(Problem to work on)
Begin with the first line below and retype each line exactly through the line containing "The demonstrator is". Any pictures are to be left out.

(Data)
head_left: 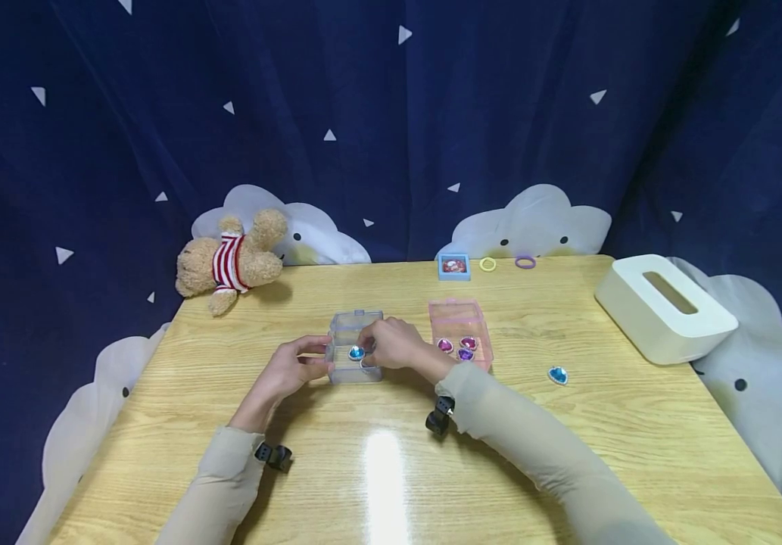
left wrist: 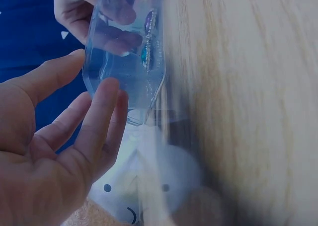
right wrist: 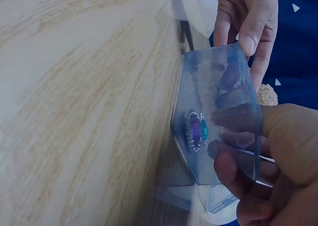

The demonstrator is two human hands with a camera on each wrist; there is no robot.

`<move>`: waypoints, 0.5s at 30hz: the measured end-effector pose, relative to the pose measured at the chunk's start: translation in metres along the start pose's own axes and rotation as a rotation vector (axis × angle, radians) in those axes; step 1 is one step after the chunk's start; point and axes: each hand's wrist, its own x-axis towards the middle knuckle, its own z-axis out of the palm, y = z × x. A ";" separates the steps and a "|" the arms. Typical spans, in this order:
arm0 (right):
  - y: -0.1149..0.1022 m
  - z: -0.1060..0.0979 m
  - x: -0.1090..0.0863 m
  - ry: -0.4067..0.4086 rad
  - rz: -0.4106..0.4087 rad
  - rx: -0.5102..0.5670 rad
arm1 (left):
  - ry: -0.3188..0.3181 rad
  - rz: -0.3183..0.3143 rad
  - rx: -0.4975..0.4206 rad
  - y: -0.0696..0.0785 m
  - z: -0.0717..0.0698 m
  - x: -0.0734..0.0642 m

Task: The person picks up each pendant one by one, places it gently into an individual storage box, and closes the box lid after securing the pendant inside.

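Observation:
A clear bluish plastic box (head_left: 356, 375) stands on the table with its lid raised. Inside lie a blue gem (head_left: 356, 353) with a silvery rim and a purple gem (right wrist: 195, 130) beside it. My left hand (head_left: 291, 367) touches the box's left side, thumb and fingers spread and nearly straight along the wall, as the left wrist view (left wrist: 69, 131) also shows. Into the box from the right reaches my right hand (head_left: 394, 344). Its thumb and fingertips (right wrist: 218, 149) are loosely bent near the gems, a gap between them and nothing pinched.
Right of the box, an open pink box (head_left: 459, 310) holds several gems. A loose blue gem (head_left: 557, 375) lies farther right, near a white tissue box (head_left: 690, 325). At the back are a teddy bear (head_left: 254, 265), a small blue frame (head_left: 454, 276), a yellow ring (head_left: 487, 258) and a purple ring (head_left: 525, 266).

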 end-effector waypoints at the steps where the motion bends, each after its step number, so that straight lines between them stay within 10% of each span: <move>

(Reply)
head_left: 
left wrist: 
right wrist: 

The demonstrator is two human hands with a camera on each wrist; there is no robot.

No more output is required for the exercise.